Пролезая сквозь просвет в живой изгороди, он увидел, что Донни и девчонка все еще стоят возле дома, целуясь, обжимаясь и без конца желая друг другу доброй ночи.

Он с завистью глядел на них, пока Донни, наконец, не оторвался от своей подружки и не направился к своей машине. Каролин махала ручкой ему вслед, а Маленький Братец уже занимал позицию напротив щелочки между занавесками.

Каролин, как и положено, преспокойненько вошла в свою комнату и зажгла свет.

Приникнув вплотную одним глазом к стеклу, он получил отличный обзор.

Он видел и ее кровать, и платяной шкаф, и ее белого жирного персидского кота, расположившегося в ногах кровати на покрывале. С сосредоточенным вниманием кот, как и его невольный сообщник за окном, наблюдал, как Каролин раздевается.

Боже, как же она была хороша! Выбрать себе в подружки первую красотку школы – это вполне соответствовало стилю жизни Большого Братца. Ему всегда доставалось самое лучшее. Если мамаша готовила стейки на ужин, то Донни получал самый из них большой. «Ему это нужно», – говорила она при этом. Она покупала ему дорогую одежду, потому что в такой одежде он хорошо смотрится. Так она говорила. Родители уплатили половину стоимости его машины и выплатили всю его страховку. А Маленькому Братцу пришлось выложить все свои жалкие сбережения на покупку мотоцикла, и у него не было страховки. Все, что Донни хотел, он получал. Маленький Братец подбирал остатки, и то если ему повезет.

Комната Каролин была выкрашена в голубой цвет – ее любимый, как ему было известно. Вероятно, под цвет ее глаз. Мебель в спальне была белой, кое-где с позолоченными краями, в каком-то сказочном стиле, названия которого он не знал.

Он мог видеть Каролин сразу и сзади и спереди, отраженную в зеркале. Она расчесывала волосы, стоя перед зеркалом, вделанным в дверцу платяного шкафа, куда она убрала свою одежду. Теперь на ней были только трусики и шелковый голубой лифчик, из которого прямо стремились наружу белоснежные, как сливки, груди.

Единственное, что портило ему все удовольствие от зрелища, – это мысль о том, что Донни имеет возможность не только созерцать ее прелести, но и наслаждаться ими.

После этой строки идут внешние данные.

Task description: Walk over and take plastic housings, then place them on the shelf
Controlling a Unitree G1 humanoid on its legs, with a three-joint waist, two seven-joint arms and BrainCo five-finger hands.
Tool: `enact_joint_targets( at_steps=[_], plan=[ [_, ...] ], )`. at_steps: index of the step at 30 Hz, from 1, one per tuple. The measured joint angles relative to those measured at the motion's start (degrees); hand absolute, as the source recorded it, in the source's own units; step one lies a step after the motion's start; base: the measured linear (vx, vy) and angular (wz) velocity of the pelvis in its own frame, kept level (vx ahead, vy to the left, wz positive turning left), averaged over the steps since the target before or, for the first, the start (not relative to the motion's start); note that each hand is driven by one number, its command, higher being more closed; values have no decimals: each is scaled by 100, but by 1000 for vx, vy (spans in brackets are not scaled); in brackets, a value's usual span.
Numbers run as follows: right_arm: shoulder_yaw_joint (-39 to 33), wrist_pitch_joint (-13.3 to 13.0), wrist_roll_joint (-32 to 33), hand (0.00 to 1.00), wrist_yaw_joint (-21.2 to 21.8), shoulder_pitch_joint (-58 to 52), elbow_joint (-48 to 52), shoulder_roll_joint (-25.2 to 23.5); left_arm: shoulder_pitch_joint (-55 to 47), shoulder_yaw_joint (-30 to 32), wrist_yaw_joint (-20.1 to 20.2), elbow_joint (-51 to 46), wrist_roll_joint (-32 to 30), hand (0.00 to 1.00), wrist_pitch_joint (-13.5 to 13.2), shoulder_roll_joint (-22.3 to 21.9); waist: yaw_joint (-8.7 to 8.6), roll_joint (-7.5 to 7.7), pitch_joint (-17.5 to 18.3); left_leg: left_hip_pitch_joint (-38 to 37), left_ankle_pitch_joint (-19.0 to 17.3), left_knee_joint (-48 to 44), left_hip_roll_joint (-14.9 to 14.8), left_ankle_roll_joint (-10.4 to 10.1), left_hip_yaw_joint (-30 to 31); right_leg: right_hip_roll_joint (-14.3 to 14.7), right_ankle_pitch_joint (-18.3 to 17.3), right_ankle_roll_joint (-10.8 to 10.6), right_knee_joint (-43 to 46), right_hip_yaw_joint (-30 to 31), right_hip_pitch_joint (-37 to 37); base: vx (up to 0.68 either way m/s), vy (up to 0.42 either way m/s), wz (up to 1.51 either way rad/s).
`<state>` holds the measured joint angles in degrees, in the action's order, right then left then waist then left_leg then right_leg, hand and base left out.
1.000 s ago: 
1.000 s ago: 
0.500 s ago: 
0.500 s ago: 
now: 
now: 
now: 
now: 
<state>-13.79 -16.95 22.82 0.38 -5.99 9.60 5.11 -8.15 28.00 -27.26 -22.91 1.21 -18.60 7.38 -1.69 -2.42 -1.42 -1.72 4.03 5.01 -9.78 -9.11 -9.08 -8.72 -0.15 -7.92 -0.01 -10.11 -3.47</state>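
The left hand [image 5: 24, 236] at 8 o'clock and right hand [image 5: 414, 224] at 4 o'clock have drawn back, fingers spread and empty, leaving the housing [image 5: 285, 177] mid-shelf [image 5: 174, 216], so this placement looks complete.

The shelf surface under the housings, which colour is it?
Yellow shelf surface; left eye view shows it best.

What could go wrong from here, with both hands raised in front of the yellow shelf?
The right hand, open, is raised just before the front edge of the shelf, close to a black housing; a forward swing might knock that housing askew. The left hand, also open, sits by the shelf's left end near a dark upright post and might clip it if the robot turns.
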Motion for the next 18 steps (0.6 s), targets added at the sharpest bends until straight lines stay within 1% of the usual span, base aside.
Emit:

Каролин вдруг замерла, как будто услышала что-то ее испугавшее. Он никак не мог потревожить ее – от него не исходило никаких звуков. Он проследил за ее взглядом. Она смотрела на своего кота, а проклятый кот уставился на окно, как будто почуял его присутствие.

Дерьмо! Прежде чем он успел смыться или хотя бы пригнуться, занавески раздвинулись, и перед ним возникла Каролин, отделенная от него лишь тонким прозрачным стеклом.

Он чуть не обмочился в штаны.

Он свалился камнем на землю, надеясь, что она не разглядела его в темноте, находясь в освещенной комнате. Полоска света из окна падала на траву. Край ее был как раз возле его головы. Но потом полоска померкла. Это она задернула занавески.

Только сейчас он смог набрать в грудь воздуха. До этого он вообще не дышал. Внутри у него все дрожало. Быть застигнутым за мерзким подглядыванием ему никак не хотелось. Это могло обернуться большими неприятностями. Даже больше чем неприятностями. Все подумают, что он извращенец. А родители вообще изваляют его в дерьме.